• TASK GOAL: Give every entry again, word for word.

(Stored data)
------------------------------------------------
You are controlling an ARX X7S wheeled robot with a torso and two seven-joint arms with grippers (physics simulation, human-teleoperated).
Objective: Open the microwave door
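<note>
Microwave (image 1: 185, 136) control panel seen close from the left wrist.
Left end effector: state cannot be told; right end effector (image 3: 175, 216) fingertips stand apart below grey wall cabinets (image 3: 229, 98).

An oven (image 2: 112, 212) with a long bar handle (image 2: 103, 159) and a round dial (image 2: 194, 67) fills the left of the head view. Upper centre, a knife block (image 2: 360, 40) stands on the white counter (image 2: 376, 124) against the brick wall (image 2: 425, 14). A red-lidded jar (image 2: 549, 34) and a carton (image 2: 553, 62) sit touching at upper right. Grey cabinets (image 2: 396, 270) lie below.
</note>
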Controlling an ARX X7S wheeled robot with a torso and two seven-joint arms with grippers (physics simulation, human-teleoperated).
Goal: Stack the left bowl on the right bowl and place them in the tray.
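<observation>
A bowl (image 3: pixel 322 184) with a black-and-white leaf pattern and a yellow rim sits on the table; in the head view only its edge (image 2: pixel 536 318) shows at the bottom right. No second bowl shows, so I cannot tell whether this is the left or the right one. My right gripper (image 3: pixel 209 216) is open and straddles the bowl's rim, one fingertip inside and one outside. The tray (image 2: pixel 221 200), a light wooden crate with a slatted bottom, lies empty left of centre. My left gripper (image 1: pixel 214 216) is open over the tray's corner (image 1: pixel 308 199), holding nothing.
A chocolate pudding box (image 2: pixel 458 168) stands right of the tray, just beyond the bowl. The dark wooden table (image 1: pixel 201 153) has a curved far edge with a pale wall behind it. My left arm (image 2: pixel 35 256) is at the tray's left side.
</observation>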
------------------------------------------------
• RESULT OF THIS EXERCISE:
You are controlling an ARX X7S wheeled robot with a torso and two seven-joint arms with grippers (physics simulation, human-teleoperated).
Objective: Open the microwave door
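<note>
Microwave (image 1: 185, 136) control panel seen close from the left wrist.
Left end effector: state cannot be told; right end effector (image 3: 175, 216) fingertips stand apart below grey wall cabinets (image 3: 229, 98).

An oven (image 2: 112, 212) with a long bar handle (image 2: 103, 159) and a round dial (image 2: 194, 67) fills the left of the head view. Upper centre, a knife block (image 2: 360, 40) stands on the white counter (image 2: 376, 124) against the brick wall (image 2: 425, 14). A red-lidded jar (image 2: 549, 34) and a carton (image 2: 553, 62) sit touching at upper right. Grey cabinets (image 2: 396, 270) lie below.
</note>
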Controlling an ARX X7S wheeled robot with a torso and two seven-joint arms with grippers (physics simulation, human-teleoperated).
Goal: Stack the left bowl on the right bowl and place them in the tray.
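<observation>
A bowl (image 3: pixel 322 184) with a black-and-white leaf pattern and a yellow rim sits on the table; in the head view only its edge (image 2: pixel 536 318) shows at the bottom right. No second bowl shows, so I cannot tell whether this is the left or the right one. My right gripper (image 3: pixel 209 216) is open and straddles the bowl's rim, one fingertip inside and one outside. The tray (image 2: pixel 221 200), a light wooden crate with a slatted bottom, lies empty left of centre. My left gripper (image 1: pixel 214 216) is open over the tray's corner (image 1: pixel 308 199), holding nothing.
A chocolate pudding box (image 2: pixel 458 168) stands right of the tray, just beyond the bowl. The dark wooden table (image 1: pixel 201 153) has a curved far edge with a pale wall behind it. My left arm (image 2: pixel 35 256) is at the tray's left side.
</observation>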

That completes the answer.